In the entries that follow, find the line containing "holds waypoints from", then output exactly every line from the first through that one.

┌────────

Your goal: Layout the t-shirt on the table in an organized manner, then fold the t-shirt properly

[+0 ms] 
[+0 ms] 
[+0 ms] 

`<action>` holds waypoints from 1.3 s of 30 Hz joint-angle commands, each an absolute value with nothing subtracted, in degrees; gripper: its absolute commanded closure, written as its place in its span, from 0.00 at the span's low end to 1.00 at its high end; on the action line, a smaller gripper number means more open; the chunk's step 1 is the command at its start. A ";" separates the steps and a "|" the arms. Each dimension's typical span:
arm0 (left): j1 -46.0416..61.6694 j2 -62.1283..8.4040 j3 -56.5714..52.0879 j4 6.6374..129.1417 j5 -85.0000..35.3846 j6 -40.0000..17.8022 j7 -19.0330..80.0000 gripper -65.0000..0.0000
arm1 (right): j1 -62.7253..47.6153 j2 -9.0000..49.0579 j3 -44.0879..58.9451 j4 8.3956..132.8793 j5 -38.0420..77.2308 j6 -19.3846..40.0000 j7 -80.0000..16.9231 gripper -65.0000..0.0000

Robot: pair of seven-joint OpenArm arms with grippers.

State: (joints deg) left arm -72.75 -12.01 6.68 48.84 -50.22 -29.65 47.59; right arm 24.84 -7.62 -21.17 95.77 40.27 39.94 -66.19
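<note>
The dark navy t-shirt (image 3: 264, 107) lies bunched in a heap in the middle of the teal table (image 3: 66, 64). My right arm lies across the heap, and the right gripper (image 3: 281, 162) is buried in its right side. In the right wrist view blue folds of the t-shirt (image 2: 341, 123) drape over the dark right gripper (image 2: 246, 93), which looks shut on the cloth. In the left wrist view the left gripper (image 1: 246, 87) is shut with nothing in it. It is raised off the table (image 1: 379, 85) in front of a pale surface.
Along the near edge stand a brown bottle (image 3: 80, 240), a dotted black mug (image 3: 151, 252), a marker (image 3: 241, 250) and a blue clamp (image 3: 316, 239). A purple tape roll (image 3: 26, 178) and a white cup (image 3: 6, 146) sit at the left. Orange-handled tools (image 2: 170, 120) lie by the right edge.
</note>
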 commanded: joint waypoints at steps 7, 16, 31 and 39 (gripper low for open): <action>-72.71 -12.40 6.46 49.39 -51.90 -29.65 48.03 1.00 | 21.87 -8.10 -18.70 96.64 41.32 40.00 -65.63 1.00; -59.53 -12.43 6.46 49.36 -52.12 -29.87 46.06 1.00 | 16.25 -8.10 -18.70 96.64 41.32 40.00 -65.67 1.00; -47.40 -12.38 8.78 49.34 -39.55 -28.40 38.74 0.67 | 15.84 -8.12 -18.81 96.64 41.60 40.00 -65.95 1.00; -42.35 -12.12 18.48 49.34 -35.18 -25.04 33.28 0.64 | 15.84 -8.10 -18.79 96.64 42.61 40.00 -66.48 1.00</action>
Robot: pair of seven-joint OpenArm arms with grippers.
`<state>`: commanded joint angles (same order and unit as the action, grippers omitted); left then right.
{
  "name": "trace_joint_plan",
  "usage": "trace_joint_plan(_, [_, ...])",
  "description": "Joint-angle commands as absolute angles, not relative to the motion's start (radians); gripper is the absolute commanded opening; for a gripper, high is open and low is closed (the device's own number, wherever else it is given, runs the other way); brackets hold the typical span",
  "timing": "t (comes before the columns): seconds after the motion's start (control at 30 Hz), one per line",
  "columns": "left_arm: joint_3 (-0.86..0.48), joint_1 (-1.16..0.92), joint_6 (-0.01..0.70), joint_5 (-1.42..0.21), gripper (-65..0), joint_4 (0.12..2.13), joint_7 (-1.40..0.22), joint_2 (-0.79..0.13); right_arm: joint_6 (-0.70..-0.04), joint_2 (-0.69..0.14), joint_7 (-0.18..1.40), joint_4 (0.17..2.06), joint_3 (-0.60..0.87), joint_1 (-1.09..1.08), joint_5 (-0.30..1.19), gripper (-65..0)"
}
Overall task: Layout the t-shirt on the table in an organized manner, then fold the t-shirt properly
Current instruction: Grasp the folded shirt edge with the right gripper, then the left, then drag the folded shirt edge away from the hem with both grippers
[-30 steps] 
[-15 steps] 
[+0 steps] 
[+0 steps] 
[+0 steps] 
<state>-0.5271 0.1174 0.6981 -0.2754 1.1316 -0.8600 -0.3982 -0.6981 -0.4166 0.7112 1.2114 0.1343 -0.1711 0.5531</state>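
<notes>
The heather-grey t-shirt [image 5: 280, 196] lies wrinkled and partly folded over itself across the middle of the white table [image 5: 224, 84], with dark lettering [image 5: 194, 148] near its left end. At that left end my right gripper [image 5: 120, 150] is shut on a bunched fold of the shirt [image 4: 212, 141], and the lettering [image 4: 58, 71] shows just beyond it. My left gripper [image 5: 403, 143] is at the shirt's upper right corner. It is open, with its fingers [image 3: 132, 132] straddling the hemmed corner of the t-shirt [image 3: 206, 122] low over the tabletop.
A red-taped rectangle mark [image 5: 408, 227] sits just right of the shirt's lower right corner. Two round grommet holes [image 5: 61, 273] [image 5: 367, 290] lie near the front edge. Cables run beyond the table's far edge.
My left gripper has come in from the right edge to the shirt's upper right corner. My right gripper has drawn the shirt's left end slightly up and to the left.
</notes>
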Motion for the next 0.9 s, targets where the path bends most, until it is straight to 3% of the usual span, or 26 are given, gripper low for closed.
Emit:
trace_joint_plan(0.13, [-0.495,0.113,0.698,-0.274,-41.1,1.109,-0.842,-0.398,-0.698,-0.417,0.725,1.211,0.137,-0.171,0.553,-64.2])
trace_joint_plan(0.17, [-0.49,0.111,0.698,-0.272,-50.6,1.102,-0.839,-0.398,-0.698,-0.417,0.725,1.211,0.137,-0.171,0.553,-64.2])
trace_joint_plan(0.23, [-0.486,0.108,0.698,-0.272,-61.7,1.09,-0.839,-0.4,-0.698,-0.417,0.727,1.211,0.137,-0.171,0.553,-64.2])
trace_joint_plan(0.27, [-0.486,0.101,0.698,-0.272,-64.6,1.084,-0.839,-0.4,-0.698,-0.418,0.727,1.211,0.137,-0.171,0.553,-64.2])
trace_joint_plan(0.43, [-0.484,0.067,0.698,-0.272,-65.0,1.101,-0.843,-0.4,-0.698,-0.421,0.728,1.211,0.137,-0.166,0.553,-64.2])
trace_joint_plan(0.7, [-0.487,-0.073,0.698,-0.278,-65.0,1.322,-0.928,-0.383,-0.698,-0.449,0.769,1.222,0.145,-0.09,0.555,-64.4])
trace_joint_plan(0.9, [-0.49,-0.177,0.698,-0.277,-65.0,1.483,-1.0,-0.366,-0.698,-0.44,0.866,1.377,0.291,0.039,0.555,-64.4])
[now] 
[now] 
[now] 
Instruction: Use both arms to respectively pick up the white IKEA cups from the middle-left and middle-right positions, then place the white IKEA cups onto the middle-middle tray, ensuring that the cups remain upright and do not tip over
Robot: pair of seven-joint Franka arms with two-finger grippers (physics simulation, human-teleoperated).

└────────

> THE ANSWER:
Your goal: Layout the t-shirt on the table in an organized manner, then fold the t-shirt properly

[+0 ms] 
[+0 ms] 
[+0 ms] 

`<action>` holds waypoints from 1.3 s of 30 Hz joint-angle commands, each an absolute value with nothing subtracted, in degrees; gripper: its absolute commanded closure, written as its place in its span, from 0.00 at the span's low end to 1.00 at its high end; on the action line, a smaller gripper number means more open; the chunk's step 1 is the command at its start. A ";" separates the steps and a "|" the arms. Each dimension's typical span:

Nothing further is needed for this answer.